OOS 73-2
Hypotheses that explain the pulse of C and N mineralisation in dry soil that has been rewet

Thursday, August 13, 2015: 1:50 PM
316, Baltimore Convention Center
Charles Warren, University of Sydney, Sydney, Australia

Cycles of drying and rewetting are common features of most terrestrial ecosystems.  One globally important consequence of dry-wet cycles is their effect on ecosystem cycles of C and N.  In general water deficits reduce microbial activity of soils while rewetting increases microbial activity and leads to a pulse of C and N mineralization.  In many ecosystems these pulses of mineralisation can account for a substantial fraction of annual fluxes.  The mechanisms underpinning these responses to drying & rewetting remain elusive.  One theory is that in drying soil there is a massive accumulation of osmolytes within microbes.  Rewetting leads to lysis of microbes and excretion of osmolytes, with the massive pool of released osmolytes serving as substrates for those microbes (and plants) that survived water stress – and thereby underpinning the flush of N and C mineralisation.  However, there has been little experimental evidence for a substantive role of osmolytes in responses to dry-wet cycles.  At least part of the reason for this may be the difficulty of comprehensively profiling osmolytes in soil.  The aims of this study were to develop and refine methods for quantifying microbial osmolytes in soil, and then re-visit the theory that osmolytes underpin the flush of mineralisation in re-wet soils. 

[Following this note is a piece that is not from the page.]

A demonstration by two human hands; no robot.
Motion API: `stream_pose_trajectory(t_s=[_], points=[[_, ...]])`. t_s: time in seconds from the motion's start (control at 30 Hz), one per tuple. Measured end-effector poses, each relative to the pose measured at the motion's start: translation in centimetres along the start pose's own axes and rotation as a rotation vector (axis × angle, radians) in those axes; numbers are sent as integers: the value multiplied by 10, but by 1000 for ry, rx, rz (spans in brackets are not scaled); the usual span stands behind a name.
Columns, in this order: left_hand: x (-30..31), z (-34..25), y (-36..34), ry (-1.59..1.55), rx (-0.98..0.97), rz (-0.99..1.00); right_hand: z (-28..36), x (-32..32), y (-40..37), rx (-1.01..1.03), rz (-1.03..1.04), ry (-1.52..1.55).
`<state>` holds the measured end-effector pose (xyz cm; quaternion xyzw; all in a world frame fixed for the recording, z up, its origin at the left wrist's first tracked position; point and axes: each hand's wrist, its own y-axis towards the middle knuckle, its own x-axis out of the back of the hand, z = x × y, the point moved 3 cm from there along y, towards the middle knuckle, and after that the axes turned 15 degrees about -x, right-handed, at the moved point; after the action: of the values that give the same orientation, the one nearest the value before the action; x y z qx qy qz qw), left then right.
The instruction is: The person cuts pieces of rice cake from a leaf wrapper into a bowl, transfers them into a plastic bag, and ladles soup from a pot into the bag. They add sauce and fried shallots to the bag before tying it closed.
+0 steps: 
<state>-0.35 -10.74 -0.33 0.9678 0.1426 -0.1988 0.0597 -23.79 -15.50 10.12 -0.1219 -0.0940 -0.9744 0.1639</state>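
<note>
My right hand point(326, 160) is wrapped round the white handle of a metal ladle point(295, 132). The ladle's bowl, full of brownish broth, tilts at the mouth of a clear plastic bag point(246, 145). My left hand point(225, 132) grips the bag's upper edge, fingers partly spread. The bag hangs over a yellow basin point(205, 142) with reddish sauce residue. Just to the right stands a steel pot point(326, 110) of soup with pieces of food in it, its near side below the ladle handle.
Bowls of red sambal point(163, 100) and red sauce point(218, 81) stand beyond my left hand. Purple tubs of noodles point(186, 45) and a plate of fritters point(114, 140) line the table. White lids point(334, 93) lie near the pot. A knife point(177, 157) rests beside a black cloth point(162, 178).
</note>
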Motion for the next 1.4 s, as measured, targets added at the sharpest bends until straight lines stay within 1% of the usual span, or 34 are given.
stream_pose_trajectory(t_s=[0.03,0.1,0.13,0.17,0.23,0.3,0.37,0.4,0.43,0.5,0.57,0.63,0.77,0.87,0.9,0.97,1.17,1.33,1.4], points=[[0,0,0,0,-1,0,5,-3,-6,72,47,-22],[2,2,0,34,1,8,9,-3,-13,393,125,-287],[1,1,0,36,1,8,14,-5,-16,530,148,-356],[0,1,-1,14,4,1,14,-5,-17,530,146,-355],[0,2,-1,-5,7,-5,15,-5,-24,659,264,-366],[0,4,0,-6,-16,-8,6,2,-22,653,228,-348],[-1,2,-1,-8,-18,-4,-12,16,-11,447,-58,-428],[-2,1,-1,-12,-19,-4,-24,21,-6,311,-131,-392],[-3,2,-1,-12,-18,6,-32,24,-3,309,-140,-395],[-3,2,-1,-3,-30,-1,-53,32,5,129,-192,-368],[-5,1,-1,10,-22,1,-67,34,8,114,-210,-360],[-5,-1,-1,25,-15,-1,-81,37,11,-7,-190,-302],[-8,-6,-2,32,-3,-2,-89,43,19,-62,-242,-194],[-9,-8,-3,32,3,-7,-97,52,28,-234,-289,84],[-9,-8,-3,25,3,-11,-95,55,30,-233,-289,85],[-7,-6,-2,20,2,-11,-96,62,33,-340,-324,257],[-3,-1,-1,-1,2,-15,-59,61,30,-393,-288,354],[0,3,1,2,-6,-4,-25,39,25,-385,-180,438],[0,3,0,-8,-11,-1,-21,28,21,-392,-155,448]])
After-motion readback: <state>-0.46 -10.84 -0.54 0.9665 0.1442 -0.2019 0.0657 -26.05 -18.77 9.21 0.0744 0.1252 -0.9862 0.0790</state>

No single analytical platform could obtain broad coverage of known N and C-containing organic osmolytes, but broad coverage could be obtained by using a combination of capillary electrophoresis-mass spectrometry and gas chromatography-mass spectrometry. 

Experiments with large (>200 L) mesocosms of soil from a sub-tropical grassland tested whether osmolytes underpin the flush of soil CO2 efflux following rewetting.  Compared with controls, drought-stressed mesocosms contained >10-fold larger amounts of known microbial osmolytes: ectoine, hydroxyectoine, betaine, proline-betaine, trigonelline, proline, trehalose, arabitol.  The pool of osmolytes accounted for 3.6% of CHCl3 labile TOC in control mesocosms and 17% of CHCl3 labile TOC in drought-stressed mesocosms.  The microbial pulse of CO2 efflux was of the same order of magnitude as the difference in microbial osmolytes between drought-stressed and control mesocosms.  Taken together these observations were consistent with the theory that osmolytes (partially) underpin the flush of mineralisation in re-wet soil.

In stark contrast, studies on other soils provided equally convincing evidence that osmolytes do not accumulate in dry soil.  Ongoing experiments are trying to answer the question of why some soils do accumulate osmolytes, whereas others do not.